The same instruction set architecture could support several assembly languages. For example, there are two different conventions for x86 assembly: AT&T and NASM. Under one convention (AT&T), mov %eax, %ebx means move the contents of the eax register to the ebx register; under the other (Intel), mov eax, ebx implies a move in the opposite direction. The CPU is completely oblivious to such differences, since all it gets to see eventually is machine code. The machine code produced by AT&T mov %eax, %ebx and Intel mov ebx, eax is identical: 89C3 in hex, or 1000100111000011 in binary.

Yuval Filmus
  • 280,205
  • 27
  • 317
  • 514
2

That translation isn’t done by the CPU when it executed the instructions. It is done a lot earlier, when a program called “assembler” translates the assembler instructions into sequences of bits that the CPU can execute.

You say “it’s stored in binary”. Yes, it is translated from assembler to binary, and the binary code is stored.

How does the assembler do it? Write a C program that reads an integer, say the letters “1”, “2”, “3”, “4”, and writes the binary number 1234. An assembler is just the same, only more complicated.

gnasher729
  • 32,238
  • 36
  • 56
0

I couldn't find any answer to the question online but i think i figure it out.

1- when you type on your keyboard any alphabetical letters, you actually sending a binary code NOT the letter itself. So...

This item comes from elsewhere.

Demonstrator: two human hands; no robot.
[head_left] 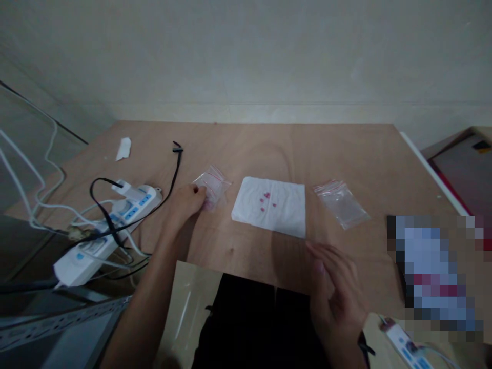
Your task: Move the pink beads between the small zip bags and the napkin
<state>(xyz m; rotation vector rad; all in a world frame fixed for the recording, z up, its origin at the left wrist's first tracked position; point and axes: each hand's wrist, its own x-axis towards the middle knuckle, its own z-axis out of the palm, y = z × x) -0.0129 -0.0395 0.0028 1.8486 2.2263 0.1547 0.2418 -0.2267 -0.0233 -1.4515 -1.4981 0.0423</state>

2- the alu of the computer it is a hardware circuits which takes the instructions it is based on and execute them. Here the ALU will NOT understand the MOV alphabetically

3- so Basically what developers did on early stage of making computer languages is making an assembler. Which is like a software and what it does is simple actually.

So what they did is writing a code(software) using binary already stored in the computer memory which takes the the MOV and translate it to binary.

It is something similar to this :

When You type on your keyboard: MOV Command using assembly language Before it goes to the ALU it will go to the software-harward which does this through circuits

Mov Command In binary when entering it by the keyboard M 01001101 O 01001111 V 01010110

Notice here : using assembly language MOV Command doesn't mean it is equal MOV String which has different value.

These 3 binaries in consecutively will send the The MOV Command to the main as 4 digits ALU

In general I think these 2 stages all done in the processor and how it is built in.

To confirm my theory you will find some processor not using same commands . And can't understand probably assembly language, since they built on another set of instruments entirely......

Or that's how I think about it I'm not sure

0

The assembler translates human-readable instructions to machine-language code, which are mere binary numbers. The codes are made of an opcode (identification number of a specific operation) followed by arguments (register number, memory address, immediate value).

The processor fetches the opcodes one after another and has logic to recognize them and trigger a sequencer that will know where and when to fetch the next parts of the instruction, then execute them by fetching data from the appropriate source, directing it to the relevant section of the ALU and moving the results where appropriate.